Images are to be excluded, and the rest of the data repeated exactly.

- **DATA EXCERPT**
*****

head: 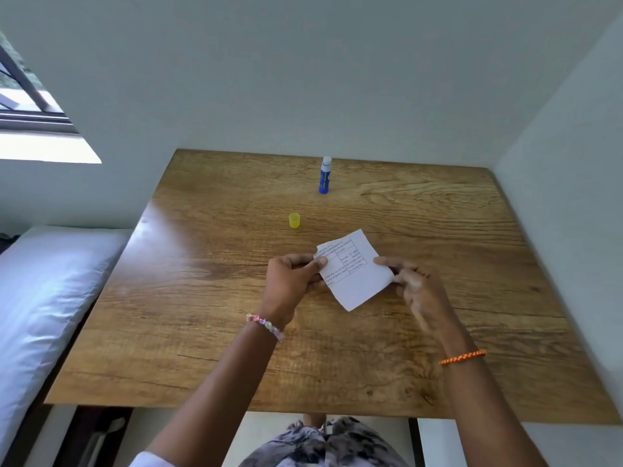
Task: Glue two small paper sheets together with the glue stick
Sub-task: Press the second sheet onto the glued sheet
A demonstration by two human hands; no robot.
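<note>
One printed paper sheet [354, 271] shows, pinched at its edges by both the left hand [293, 281] and right hand [418, 291], long axis running diagonally above the table [202, 332]. One glue stick [325, 175] stands upright, uncapped; one yellow cap [294, 220] sits nearby. The print is too small to read.

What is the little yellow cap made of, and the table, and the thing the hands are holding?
The small yellow cap looks like see-through plastic: light glows through it. The brown table shows wood grain with a soft sheen, maybe a printed wood-look coating. The white printed sheet looks like thin matte paper, bending slightly between both hands.
</note>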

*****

- **RESPONSE FOR THIS EXERCISE**
head: 
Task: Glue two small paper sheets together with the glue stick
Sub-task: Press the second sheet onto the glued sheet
A demonstration by two human hands; no robot.
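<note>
One printed paper sheet [354, 271] shows, pinched at its edges by both the left hand [293, 281] and right hand [418, 291], long axis running diagonally above the table [202, 332]. One glue stick [325, 175] stands upright, uncapped; one yellow cap [294, 220] sits nearby. The print is too small to read.

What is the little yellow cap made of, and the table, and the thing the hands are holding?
The small yellow cap looks like see-through plastic: light glows through it. The brown table shows wood grain with a soft sheen, maybe a printed wood-look coating. The white printed sheet looks like thin matte paper, bending slightly between both hands.
</note>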

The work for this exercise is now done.